## WHAT TO DO
Copy the following data exactly and drop the pictures.

## DATA EXTRACT
* * *
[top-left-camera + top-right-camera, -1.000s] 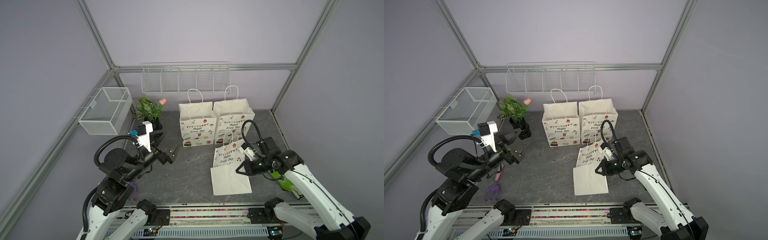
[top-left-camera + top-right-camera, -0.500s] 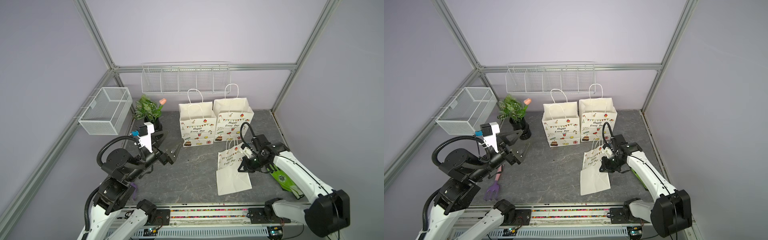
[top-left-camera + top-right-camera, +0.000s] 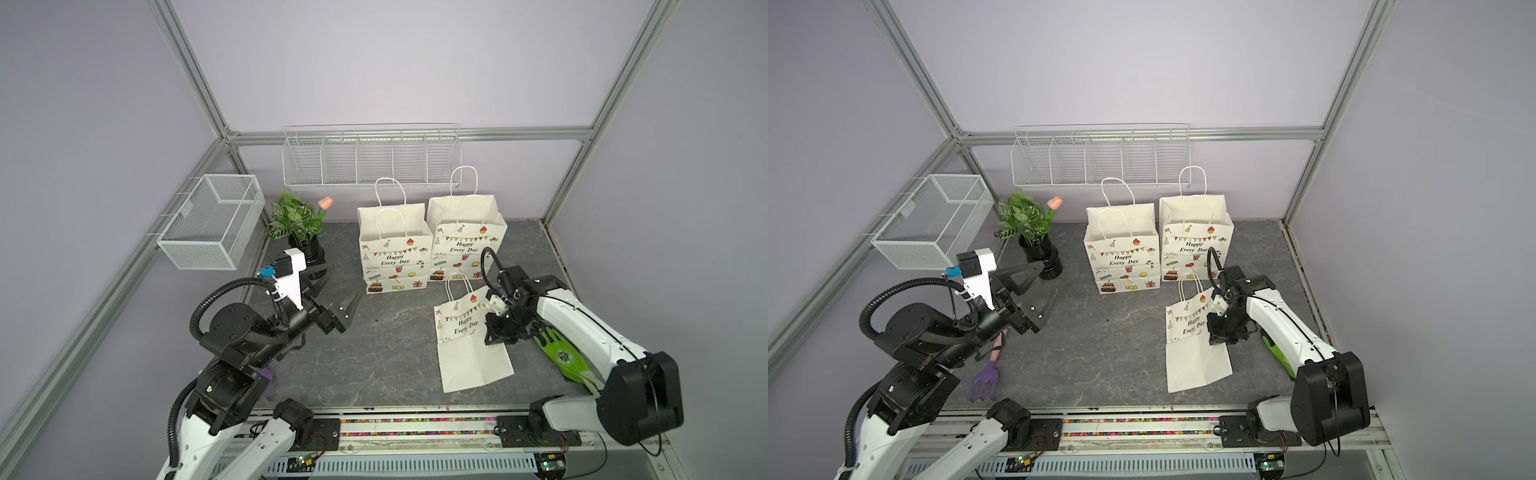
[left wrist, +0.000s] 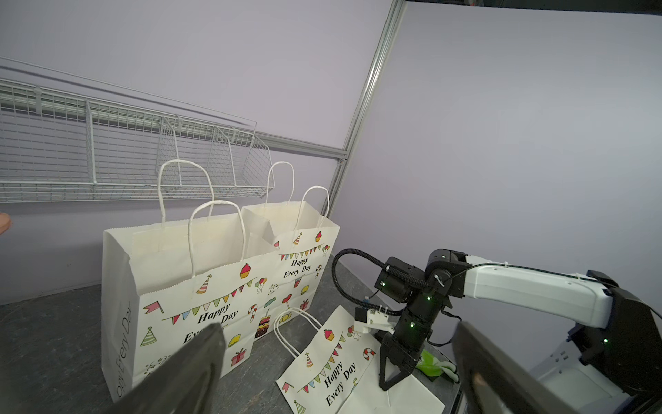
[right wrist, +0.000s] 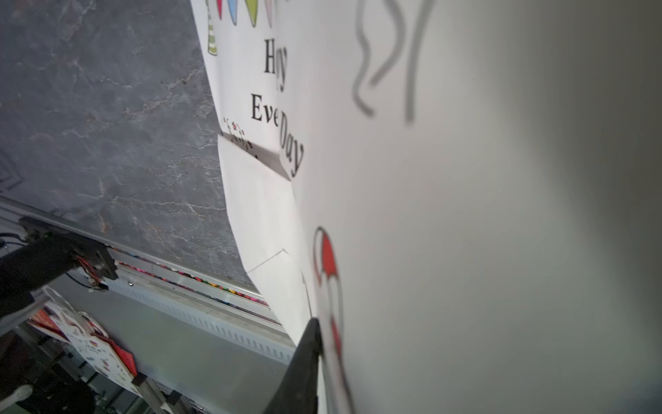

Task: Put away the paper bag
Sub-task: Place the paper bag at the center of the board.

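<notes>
– Paper, white with printed flags: the paper bag [image 3: 465, 357] lies folded flat on the grey surface [image 3: 395, 353]. It is well in front of the wire rack [image 3: 370, 158], and farther from it than the two standing bags [image 3: 392, 249] just below that rack.

– So it is not put away yet?

– No. I judge the task to be at its first step, the pick-up.

– And the jaws?

– The right gripper [image 3: 500, 340] is low over one side edge of the bag. The paper fills the right wrist view from very near, but I cannot tell if the jaws clamp it or only stand beside it. The left gripper [image 3: 343, 282] hangs well in front of the rack, jaws wide apart, holding nothing.

– What is left?

– Nearly everything: a sure grip, the lift, the carry and the release. The goal is perhaps the rack, but that is my guess.
</notes>
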`<state>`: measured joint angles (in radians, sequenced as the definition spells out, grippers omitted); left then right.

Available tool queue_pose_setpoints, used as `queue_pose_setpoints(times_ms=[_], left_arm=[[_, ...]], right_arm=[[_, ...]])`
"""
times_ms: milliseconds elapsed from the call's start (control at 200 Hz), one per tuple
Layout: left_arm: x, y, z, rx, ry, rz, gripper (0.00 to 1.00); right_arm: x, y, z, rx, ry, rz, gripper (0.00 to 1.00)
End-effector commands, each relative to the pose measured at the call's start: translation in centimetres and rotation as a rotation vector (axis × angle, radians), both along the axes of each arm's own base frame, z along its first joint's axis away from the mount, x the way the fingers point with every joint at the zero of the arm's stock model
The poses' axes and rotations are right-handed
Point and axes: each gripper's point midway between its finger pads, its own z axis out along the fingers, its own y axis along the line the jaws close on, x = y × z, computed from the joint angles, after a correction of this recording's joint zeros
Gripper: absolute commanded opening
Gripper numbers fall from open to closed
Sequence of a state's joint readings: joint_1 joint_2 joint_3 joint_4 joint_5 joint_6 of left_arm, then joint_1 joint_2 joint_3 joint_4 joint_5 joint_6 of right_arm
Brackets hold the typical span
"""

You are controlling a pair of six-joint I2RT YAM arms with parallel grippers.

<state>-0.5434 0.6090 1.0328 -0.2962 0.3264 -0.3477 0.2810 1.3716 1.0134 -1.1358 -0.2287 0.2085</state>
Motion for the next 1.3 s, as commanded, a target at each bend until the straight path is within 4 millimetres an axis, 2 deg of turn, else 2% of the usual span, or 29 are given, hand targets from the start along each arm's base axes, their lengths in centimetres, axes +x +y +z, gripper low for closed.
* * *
## RESULT OF THE EXERCISE
[top-left-camera + top-right-camera, -1.000s] 
[top-left-camera + top-right-camera, -0.500s] 
[top-left-camera + top-right-camera, +0.000s] 
[left wrist, +0.000s] 
[right wrist, +0.000s] 

Task: Put away the paper bag
Sub-task: Place the paper bag at the center of the board.

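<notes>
– Paper, white with printed flags: the paper bag [image 3: 465, 357] lies folded flat on the grey surface [image 3: 395, 353]. It is well in front of the wire rack [image 3: 370, 158], and farther from it than the two standing bags [image 3: 392, 249] just below that rack.

– So it is not put away yet?

– No. I judge the task to be at its first step, the pick-up.

– And the jaws?

– The right gripper [image 3: 500, 340] is low over one side edge of the bag. The paper fills the right wrist view from very near, but I cannot tell if the jaws clamp it or only stand beside it. The left gripper [image 3: 343, 282] hangs well in front of the rack, jaws wide apart, holding nothing.

– What is left?

– Nearly everything: a sure grip, the lift, the carry and the release. The goal is perhaps the rack, but that is my guess.
</notes>
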`<state>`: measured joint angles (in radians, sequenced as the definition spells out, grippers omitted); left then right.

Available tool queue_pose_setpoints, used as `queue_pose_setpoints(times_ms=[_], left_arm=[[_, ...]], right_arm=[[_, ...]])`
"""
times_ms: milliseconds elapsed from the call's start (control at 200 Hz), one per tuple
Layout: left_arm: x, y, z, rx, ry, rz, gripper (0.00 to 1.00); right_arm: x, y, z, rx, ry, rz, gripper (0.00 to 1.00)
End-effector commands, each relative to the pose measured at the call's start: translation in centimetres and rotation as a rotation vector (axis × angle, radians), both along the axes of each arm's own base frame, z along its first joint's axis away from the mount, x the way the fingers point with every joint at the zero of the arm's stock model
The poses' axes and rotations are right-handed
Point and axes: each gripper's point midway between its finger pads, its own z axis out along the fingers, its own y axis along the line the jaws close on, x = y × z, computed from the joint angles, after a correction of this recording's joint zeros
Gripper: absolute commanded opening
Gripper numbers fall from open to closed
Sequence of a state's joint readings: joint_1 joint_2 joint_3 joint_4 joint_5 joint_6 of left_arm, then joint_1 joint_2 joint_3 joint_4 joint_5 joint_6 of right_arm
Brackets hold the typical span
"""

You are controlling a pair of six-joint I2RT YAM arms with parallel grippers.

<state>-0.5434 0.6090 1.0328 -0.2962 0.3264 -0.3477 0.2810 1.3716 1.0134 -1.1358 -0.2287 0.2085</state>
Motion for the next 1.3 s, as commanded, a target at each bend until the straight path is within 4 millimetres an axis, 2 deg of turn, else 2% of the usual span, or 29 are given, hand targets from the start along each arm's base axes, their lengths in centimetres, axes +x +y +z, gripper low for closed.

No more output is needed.